Other aspects of tormented childhood are reflected in ‘Foster Care,’ as one sibling suffers to protect the younger brother, and having that photograph alongside, with the smiling innocence and a face in shadow, is an additional gut punch. Again and again, Hodge’s verse is used, not just for his own self-analysis, but also as a mirror. He forces us to look upon ourselves and examine if we are in anyway complicit in the attitudes and actions described. After all, who is without sin? Can we absolve ourselves?
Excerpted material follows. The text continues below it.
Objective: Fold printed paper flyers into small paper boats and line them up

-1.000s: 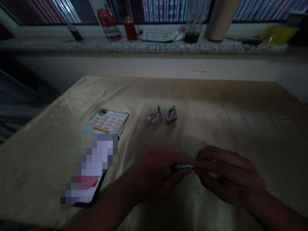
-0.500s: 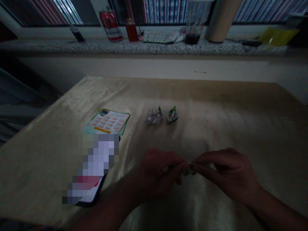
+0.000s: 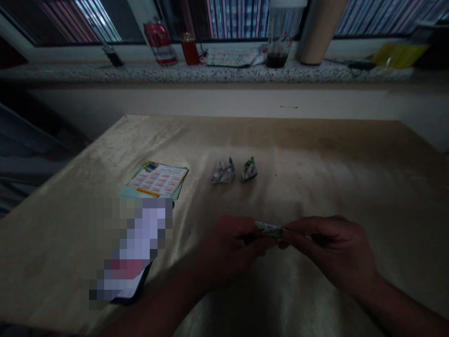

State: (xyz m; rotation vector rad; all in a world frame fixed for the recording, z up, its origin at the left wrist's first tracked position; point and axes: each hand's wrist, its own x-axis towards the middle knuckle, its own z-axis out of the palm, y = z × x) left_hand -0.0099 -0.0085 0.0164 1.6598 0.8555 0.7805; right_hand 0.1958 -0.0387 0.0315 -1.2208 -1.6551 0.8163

You would be forgiven in assuming this is a collection of relentless dark, but I mentioned at the start, that Hodge gives us Yeats’s ‘night and light and the half-light’ and the last section is the light. There is hope ‘We can heal the generations/if we have the courage to endure/a little more,’ (“Stay. Live.”); there is the awareness of love: ‘faces brightened by the memory of my life,’ (“A Gift of Illness”); as well as the knowledge of our time as finite: ‘This is our moment/to breathe, to love/,’ (“Everybody Dies”).

Use this ‘moment’ to engage and absorb the poetry of Jamal Hodge. A debut collection ‘reaching/for the meaning/carved into darkness’ (“Restoration”) and all the more perfect because of that.

/5

Available from Amazon.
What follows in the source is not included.